Exercise instructions. Repeat, please, only the lines from the top of the data down to the line with "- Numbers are"; include both of those lines.

Collected data
★ ★ ★

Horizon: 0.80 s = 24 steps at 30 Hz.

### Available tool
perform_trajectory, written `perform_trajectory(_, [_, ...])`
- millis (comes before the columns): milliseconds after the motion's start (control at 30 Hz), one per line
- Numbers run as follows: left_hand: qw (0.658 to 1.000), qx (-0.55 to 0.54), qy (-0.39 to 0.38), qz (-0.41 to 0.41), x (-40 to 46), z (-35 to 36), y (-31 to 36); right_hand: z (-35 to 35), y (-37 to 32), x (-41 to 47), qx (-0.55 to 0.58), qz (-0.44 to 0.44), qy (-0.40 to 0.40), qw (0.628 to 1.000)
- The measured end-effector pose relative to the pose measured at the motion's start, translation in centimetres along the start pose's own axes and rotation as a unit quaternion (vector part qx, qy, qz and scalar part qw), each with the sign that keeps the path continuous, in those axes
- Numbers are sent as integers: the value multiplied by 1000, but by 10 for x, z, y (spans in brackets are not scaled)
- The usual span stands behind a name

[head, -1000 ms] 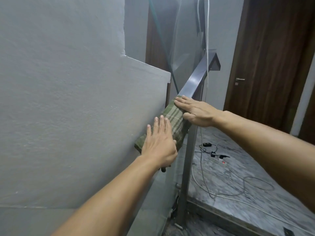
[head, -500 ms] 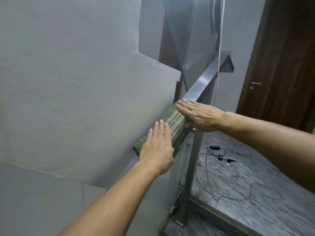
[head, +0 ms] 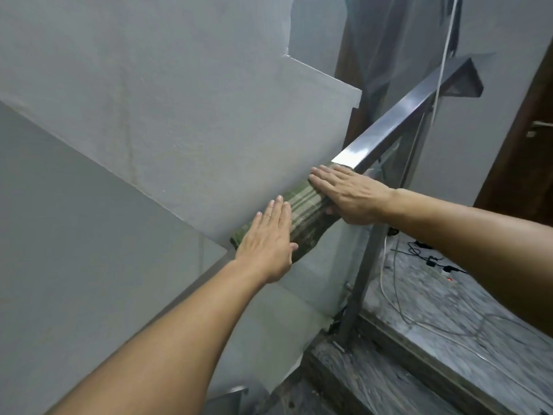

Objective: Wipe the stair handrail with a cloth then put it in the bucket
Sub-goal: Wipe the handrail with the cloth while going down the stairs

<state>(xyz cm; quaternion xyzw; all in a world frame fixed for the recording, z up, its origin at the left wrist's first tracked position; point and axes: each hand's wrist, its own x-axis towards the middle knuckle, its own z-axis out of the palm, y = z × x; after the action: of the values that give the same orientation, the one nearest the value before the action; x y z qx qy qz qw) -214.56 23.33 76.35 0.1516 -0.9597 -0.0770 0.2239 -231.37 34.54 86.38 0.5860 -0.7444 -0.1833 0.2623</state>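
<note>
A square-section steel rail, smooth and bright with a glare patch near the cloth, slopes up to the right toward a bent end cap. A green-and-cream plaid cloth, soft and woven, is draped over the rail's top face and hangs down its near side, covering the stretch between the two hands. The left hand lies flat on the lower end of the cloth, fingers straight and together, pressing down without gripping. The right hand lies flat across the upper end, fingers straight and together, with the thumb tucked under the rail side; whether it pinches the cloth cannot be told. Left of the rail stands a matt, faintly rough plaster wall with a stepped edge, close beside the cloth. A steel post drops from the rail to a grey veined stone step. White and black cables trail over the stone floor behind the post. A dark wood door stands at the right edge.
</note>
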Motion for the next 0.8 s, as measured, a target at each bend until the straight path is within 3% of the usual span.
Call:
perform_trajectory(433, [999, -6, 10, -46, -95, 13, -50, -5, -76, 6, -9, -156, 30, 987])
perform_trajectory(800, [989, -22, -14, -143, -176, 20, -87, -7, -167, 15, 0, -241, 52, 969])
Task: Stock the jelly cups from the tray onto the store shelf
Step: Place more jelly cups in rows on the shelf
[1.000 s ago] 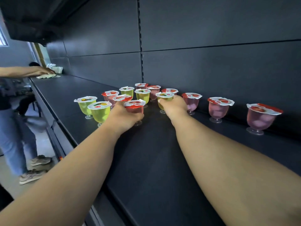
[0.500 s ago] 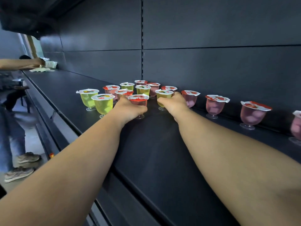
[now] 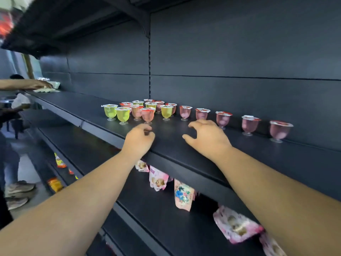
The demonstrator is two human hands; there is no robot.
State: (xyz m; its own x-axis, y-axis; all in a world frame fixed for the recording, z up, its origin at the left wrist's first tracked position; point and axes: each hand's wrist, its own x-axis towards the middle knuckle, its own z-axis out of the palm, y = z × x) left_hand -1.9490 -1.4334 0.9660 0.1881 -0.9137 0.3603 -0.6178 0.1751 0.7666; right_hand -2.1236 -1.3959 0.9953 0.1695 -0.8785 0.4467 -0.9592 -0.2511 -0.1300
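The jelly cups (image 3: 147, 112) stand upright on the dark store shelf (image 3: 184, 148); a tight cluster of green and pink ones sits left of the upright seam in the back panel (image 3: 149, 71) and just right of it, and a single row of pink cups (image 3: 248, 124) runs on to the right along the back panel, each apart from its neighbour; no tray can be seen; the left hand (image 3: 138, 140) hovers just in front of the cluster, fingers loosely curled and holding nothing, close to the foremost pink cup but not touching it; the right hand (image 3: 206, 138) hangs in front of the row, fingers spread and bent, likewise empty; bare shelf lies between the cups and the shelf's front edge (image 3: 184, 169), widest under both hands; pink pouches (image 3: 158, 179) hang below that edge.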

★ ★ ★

Written response.
Horizon: 0.80 s = 24 steps at 30 Hz.

### Available tool
perform_trajectory, written `perform_trajectory(_, [_, ...])`
- millis (comes before the columns): milliseconds after the motion's start (control at 30 Hz), one per line
- Numbers run as follows: left_hand: qw (0.658 to 1.000), qx (-0.55 to 0.54), qy (-0.39 to 0.38), qz (-0.41 to 0.41), x (-40 to 46), z (-35 to 36), y (-31 to 36); right_hand: z (-35 to 35), y (-37 to 32), x (-41 to 47), qx (-0.55 to 0.58), qz (-0.44 to 0.44), qy (-0.40 to 0.40), qw (0.628 to 1.000)
- The measured end-effector pose relative to the pose measured at the motion's start, translation in centimetres along the start pose's own axes and rotation as a unit quaternion (vector part qx, qy, qz and scalar part qw), each with the sign that keeps the path continuous, in those axes
- Numbers are sent as integers: the value multiplied by 1000, but by 10 for x, z, y (spans in brackets are not scaled)

There is nothing more to add to the answer.